Феденька почтительно встал, поздоровался с Евдокией Осиповной, поцеловал ее тяжелую руку, сел на свое место и снова принялся за чтение статьи. Его маменька и Евдокия Осиповна поджали губы, помолчали минутку-две, а потом нерешительно разговорились.
— Семеновна, кушайте, — предложила Ирина Александровна.
— Кушаю, кушаю, моя благодетельница, и без всякого стеснения, — поглядывая украдкой на подруг, ответила Семеновна. Заметив, что они глядят на самовар, она задержала и свой взгляд на нем и чрезвычайно удивилась тому, что ей представилось: самовар в ее глазах раздвоился, вместо одного — два на столе, в кругу чашек и ваз с вареньем. «Так вот они почему уставились глазами на него», — подумала тревожно Семеновна и в страхе перегнулась ко мне, спросила:
— Ананий Андреевич, когда же это кривая девка внесла второй самовар?
— Я не вижу, Семеновна, двух самоваров. На столе — один. Это вам померещилось, — проговорил я.

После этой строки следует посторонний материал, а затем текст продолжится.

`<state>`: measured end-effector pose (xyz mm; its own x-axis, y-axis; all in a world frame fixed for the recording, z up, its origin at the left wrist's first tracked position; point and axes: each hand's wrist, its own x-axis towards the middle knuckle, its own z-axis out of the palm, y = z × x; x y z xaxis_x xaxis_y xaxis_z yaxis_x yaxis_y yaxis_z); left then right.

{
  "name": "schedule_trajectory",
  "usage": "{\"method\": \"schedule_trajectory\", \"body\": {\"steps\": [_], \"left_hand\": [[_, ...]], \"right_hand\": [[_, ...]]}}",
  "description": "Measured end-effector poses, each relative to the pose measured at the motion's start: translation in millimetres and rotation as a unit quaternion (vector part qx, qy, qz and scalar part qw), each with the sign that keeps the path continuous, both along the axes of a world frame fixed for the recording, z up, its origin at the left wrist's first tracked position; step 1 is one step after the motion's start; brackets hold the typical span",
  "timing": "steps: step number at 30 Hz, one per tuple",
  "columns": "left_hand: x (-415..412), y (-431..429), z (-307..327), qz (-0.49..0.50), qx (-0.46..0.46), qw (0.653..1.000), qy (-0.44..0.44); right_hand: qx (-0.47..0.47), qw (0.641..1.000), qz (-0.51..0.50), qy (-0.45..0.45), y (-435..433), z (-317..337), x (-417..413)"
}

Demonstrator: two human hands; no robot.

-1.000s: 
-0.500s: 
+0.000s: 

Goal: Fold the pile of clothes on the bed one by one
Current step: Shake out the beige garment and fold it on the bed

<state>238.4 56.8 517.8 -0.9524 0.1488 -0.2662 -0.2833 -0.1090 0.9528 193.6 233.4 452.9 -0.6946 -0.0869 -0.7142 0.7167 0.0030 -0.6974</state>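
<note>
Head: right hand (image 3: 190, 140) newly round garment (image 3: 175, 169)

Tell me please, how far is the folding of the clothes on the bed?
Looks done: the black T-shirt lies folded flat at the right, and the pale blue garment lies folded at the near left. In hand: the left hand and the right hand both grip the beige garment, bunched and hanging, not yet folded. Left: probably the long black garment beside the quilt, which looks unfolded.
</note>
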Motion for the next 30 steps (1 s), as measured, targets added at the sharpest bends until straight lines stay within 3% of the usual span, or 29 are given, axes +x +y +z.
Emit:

— И верно, один самовар. Как это я увидела два? А может, и вправду — два? Там на столе, Ананий Андреевич, один самовар?
— Один.
— Теперь я и сама вижу, что один. Теперь я понимаю, почему благодетельницы уставились в самовар, — выпятив тонкие губы к моему уху, шепнула Зазнобина и пояснила: — Глядят в него потому, что видят свое отражение в нем и им кажется, что они вместо самовара видят сизого голубя, нет, не сизого, — поправилась Семеновна, — а лазоревого. Смотрите, смотрите, Ананий Андреевич, он взлетает от стола к бронзовой люстре, от люстры к самовару и опять к потолку. Не видите? А я вижу. Ах, голубок!
Я с удивлением поглядел на сводницу и откинулся от нее, чтобы не слышать ее свистящего шепотка над ухом. «Что она, смеется надо мною? Никакого я не вижу голубя».
— Слышите, как гулькает? Гуль-гуль, гуль-гуль… Так он, Ананий Андреевич, гулькает, помахивая крыльями. — И она, заметив, что я откинулся от нее, проговорила довольно громко: — Я всегда всем говорила и говорю, что в доме моей благодетельницы, Ирины Александровны, разлита благодать небесная. Ангелы-хранители вьются.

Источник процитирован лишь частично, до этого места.